Comparisons of coronary artery disease severity and outcomes were performed among these groups. During an average of 11,338 patient-years of follow-up, 434 (10.35%) cardiovascular events occurred. No significant difference was observed in coronary severity and composite end point events between prediabetes and normal glucose regulation groups. However, when hypertension was also included as a stratifying factor, cardiovascular disease risk, assessed by coronary severity and clinical prognosis, was significantly elevated in the prediabetes-plus-hypertension and diabetes-plus-hypertension groups compared with the reference group with normal glucose regulation and normal blood pressure. The present study indicated that among patients with stable, new-onset coronary artery disease, the increased cardiovascular risk with prediabetes is largely driven by the coexistence of hypertension rather than just prediabetes.

About half of all Americans have hypertension and more than a third have prediabetes. (Ninety percent of them don’t even know it, according to the Centers for Disease Control and Prevention.)

The researchers followed up at six-month intervals to track all-cause death, nonfatal myocardial infarction, stroke, unplanned revascularization and hospitalized unstable angina. They compared the instances, severity and outcomes of coronary artery disease among the groups.

Among the subjects, 43 percent were defined as prediabetes, approximately 36 percent were defined as DM and approximately 22 percent were defined with normal glucose. During an average of more than 11,300 patient-years of follow-up, the researchers found 434, or 10.4 percent, cardiovascular events occurred.

After adjusting for age, sex, and other factors, the association between prediabetes mellitus and CVD was not observed. When hypertension was incorporated in stratifying factors, adjusted CVD risk was elevated significantly (odds ratio, 2.41; 95% confidence interval, 1.25-4.64) in the prediabetes-and-hypertension combined group, and coexistence of diabetes mellitus and hypertension made CVD risk significantly increased, reaching 3.43-fold higher than the reference group. Blood glucose levels within prediabetic range is significantly associated with elevated risks for diabetes mellitus after multivariable adjustment, but only when it is concurrent with other disorders, such as hypertension, will it significantly increase CVD risk.
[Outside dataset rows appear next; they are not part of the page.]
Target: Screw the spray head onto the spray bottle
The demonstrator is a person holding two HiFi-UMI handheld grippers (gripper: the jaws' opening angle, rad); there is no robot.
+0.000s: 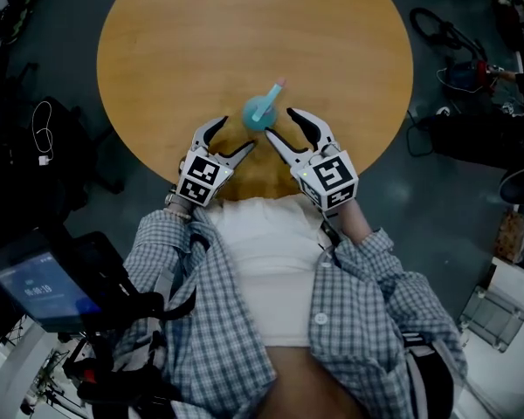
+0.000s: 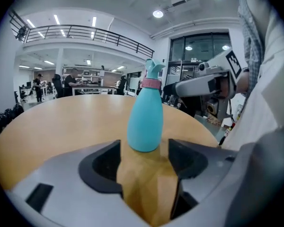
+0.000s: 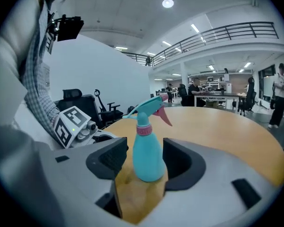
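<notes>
A teal spray bottle [image 1: 260, 112] stands upright on the round wooden table [image 1: 175, 51], near its front edge. Its teal spray head [image 3: 149, 107], with a pink collar and pink nozzle, sits on the neck. My left gripper [image 1: 236, 135] is open just left of the bottle, which stands a little beyond its tips [image 2: 146, 117]. My right gripper [image 1: 279, 124] is open close on the bottle's right. In the right gripper view the bottle [image 3: 147, 152] stands between the two jaw tips with a gap on each side. Neither gripper touches it.
The table's front edge [image 1: 244, 190] lies right under both grippers, against the person's body. Dark bags and a white cable [image 1: 42, 133] lie on the floor to the left, more cables and gear [image 1: 454, 59] to the right. A lit screen [image 1: 44, 286] shows at lower left.
</notes>
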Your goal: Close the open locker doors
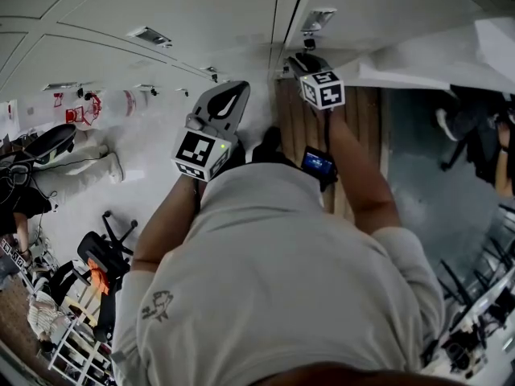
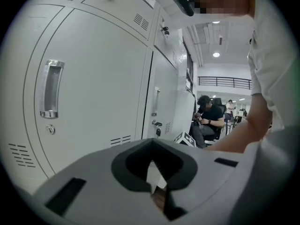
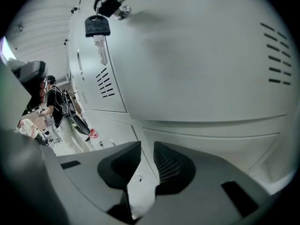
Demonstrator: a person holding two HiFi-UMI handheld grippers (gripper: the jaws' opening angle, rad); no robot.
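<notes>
1. Your pale shirt (image 1: 282, 272) fills the foreground of the head view. Both forearms reach past it toward the grey lockers (image 1: 161, 6).
2. Right gripper (image 3: 147, 146): the jaws are slightly apart with nothing between them. The locker door (image 3: 197, 64), with a key (image 3: 97, 26) hanging from its lock, lies directly ahead and close, its face broadside to the jaws.
3. Left gripper (image 2: 151, 162): the jaw tips are together and empty. It faces a flush door with a recessed handle (image 2: 50, 88), farther off.
4. Judgement: your right hand is the nearer, so a forward push beside the key should seat that door. You cannot tell how far ajar it is.
</notes>
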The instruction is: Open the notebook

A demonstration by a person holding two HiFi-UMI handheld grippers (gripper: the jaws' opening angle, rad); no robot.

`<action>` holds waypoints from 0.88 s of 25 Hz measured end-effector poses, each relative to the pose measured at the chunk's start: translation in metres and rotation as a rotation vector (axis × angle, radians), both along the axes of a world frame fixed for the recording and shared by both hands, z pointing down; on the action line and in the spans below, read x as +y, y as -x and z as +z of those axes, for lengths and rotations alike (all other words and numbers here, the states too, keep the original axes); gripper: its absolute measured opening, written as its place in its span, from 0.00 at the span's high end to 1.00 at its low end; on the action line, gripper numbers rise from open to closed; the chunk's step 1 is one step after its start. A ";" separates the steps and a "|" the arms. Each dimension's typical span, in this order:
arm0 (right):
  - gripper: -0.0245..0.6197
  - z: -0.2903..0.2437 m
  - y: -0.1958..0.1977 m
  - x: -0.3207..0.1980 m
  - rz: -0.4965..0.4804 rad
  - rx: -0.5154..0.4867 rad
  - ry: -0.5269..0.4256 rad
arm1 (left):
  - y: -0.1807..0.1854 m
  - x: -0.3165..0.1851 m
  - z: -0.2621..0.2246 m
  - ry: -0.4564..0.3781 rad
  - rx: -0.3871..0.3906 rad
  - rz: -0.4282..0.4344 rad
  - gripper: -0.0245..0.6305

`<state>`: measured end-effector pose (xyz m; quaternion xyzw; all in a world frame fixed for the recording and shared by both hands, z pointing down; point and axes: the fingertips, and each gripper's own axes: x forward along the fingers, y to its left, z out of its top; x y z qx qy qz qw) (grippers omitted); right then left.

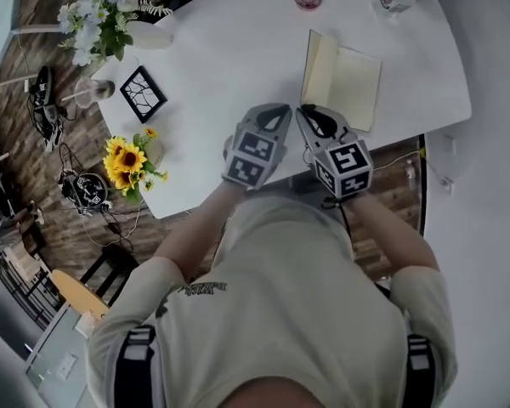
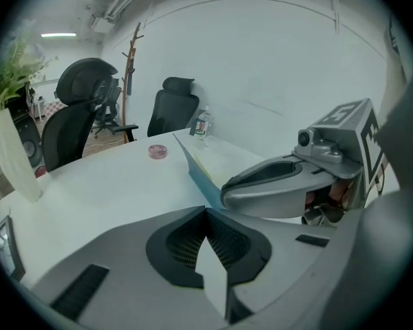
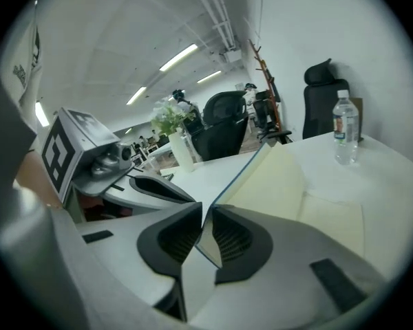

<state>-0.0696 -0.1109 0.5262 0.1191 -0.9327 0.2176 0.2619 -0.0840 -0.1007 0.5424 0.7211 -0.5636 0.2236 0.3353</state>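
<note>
the notebook (image 1: 344, 79) lies on the white table (image 1: 229, 49), just in front of both tongs. it is open: one cover (image 1: 311, 62) stands up on the left side and the pale pages (image 1: 353, 83) lie flat.

the right tongs (image 3: 206, 212) are a little apart. the blue edge of the cover shows in the thin gap between them, and they do not seem to squeeze it. the left tongs (image 2: 206, 213) are pressed together with nothing in them.

i think the job is nearly done. to do it well, push the standing cover gently over until it lies flat, so it cannot flop shut. go slow, and keep the other tongs ready to hold the pages down.
</note>
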 end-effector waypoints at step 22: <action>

“Although this is a relatively short-term study, longer-term follow-up of this population will lead to better understanding of the effects of pre-DM alone or plus hypertension on CVD outcomes,” the authors concluded.  Moreover, a prospective randomized control trial with a large sample size and long-term follow-up is urgently needed to further confirm these findings.

Practice Pearls:

  • The results show that CAD severity in people with prediabetes is primarily associated with the coexistence of hypertension.
  • Clinicians and public health officials must encourage therapeutic lifestyles with prediabetes, but treating hypertension is also absolutely required to address ASCVD risk.
  • The presence of comorbid hypertension was an independent predictor of worsening CAD severity and special attention should be paid to patients with both issues.